Australia bushfires destroy homes, kill cattle

High temperatures and strong winds have fuelled large grass and bushfires in Australia, officials said Monday, reducing dozens of houses to ash and killing cattle.

Sixty-nine homes were destroyed in the picturesque seaside village of Tathra on the south coast of New South Wales when a fire tore through the area on Sunday.

Some 40,000 hectares (100,000 acres) were also scorched in southwestern regions of neighbouring Victoria as dozens of blazes swept through over the weekend, wiping out beef and dairy cattle.

Despite the damage, authorities said there were no reports of serious injuries or deaths.

"It was an absolutely awful set of circumstances yesterday afternoon for the community of Tathra, dominated by this very hot, dry air and these very strong winds," NSW Rural Fire Service Commissioner Shane Fitzsimmons told Sky News Australia Monday.

Tathra resident David Porter, who fled home with his family to the neighbouring town of Bega as the fire approached, described seeing thick smoke and flying embers.

"As the fire came close, you could actually hear the sound of the fire and see the enormity of it coming over the hill," Porter told AFP.

"It was just an overwhelming sight to see something so big and strong that was unstoppable moving towards you.
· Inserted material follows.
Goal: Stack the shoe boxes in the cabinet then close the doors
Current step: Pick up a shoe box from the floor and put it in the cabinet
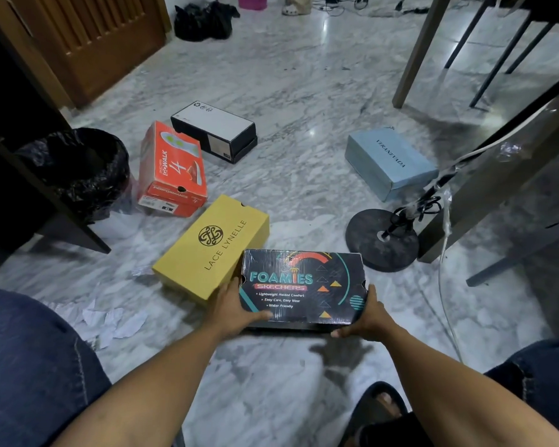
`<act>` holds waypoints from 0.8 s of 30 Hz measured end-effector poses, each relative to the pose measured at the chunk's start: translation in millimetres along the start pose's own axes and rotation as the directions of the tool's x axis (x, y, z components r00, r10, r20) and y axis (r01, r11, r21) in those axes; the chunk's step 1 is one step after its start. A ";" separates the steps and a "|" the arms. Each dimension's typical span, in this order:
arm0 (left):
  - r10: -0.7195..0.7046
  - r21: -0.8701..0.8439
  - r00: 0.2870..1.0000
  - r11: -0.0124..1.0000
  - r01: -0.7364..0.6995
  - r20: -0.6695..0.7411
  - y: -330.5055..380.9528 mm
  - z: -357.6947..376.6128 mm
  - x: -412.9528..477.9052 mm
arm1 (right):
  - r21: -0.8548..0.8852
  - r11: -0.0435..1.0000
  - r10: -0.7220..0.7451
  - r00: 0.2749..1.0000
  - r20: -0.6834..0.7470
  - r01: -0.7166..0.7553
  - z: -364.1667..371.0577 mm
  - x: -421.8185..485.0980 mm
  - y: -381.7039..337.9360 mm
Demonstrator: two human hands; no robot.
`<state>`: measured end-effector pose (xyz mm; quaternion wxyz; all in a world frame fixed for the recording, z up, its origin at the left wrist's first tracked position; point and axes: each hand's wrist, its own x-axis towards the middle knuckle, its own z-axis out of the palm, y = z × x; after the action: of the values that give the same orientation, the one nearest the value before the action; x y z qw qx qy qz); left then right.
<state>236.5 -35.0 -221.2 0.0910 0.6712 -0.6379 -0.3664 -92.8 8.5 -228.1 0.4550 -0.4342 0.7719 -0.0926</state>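
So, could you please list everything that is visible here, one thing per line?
black printed box: one, black with coloured print, centre, held at both ends
yellow box: one, yellow, on the floor, just left of the black printed box
orange box: one, orange, floor, beyond the yellow box
black and white box: one, white top, black sides, floor, behind the orange box
blue box: one, light blue, floor, right
bin: one, black liner, left
stand base: one, black, round, floor, right
paper scraps: several, white, floor, lower left
wooden door: one, brown, top left
left hand: grips the box's left end
right hand: grips its right end
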 end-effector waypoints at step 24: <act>-0.011 -0.364 0.834 0.903 -0.229 -0.552 38.7 -151.7 -83.6 | 0.149 0.826 -0.482 0.818 -0.315 0.544 -51.2 -115.6 -185.2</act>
<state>305.0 -16.8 -58.5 0.4290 0.6737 -0.5311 -0.2829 -0.2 -29.4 -27.4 0.3534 -0.5547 0.6623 -0.3587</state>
You really realise as a human how insignificant you are when you see such a sight."

- Unseasonably warm -

The fires flared up as southeastern Australia was hit by a bout of unseasonably warm weather, with gusting winds fanning the large blazes.

Experts said the infernos showed the bushfire season -- which usually occurs in the summer months of December-February -- was lengthening as climate change disrupts weather patterns.

In Tathra, over 1,000 hectares were burnt and more than 60 firefighters were continuing to battle the flames Monday, supported by three water-bombing aircraft, NSW Rural Fire Service spokesman Greg Allan told AFP.

In Victoria, Premier Daniel Andrews said the "unprecedented" force of the fires had claimed at least 18 homes.

"The size of this fire, its absolute intensity, how fast running it was and of course at night, we are all very fortunate that we are not talking about serious injury or loss of life," he told reporters.

Firefighters were hopeful they could contain three remaining blazes in the region as the weather became milder, Andrews added. Cooler conditions and rain were also forecast for Tathra, Fitzsimmons said.

The devastating scenes came as the northern city of Darwin cleaned up after it was hit by Category two Cyclone Marcus, which brought down trees and power lines. No injuries or serious damage was reported.

The extreme weather ignited political debate about whether they had been fuelled by climate change.

Greens party leader Richard Di Natale told the upper house Senate that "we are seeing climate change in our everyday lives have an impact on the risk of bushfires to our communities".

David Bowman, an expert in environmental change biology at the University of Tasmania added that "this (Tathra) event shows destructive fires can occur 'outside' the summer bushfire season".

"Fire seasons are lengthening globally in response to climate change, similar seasonally 'anomalous' destructive fires are being reported elsewhere in the world, such as California."

But Prime Minister Malcolm Turnbull, who visited Tathra residents at a Bega evacuation centre Monday, said the disasters should not be politicised.

"We have an environment which has extremes. Bushfires are part of Australia, as, indeed, are droughts and floods," he told reporters.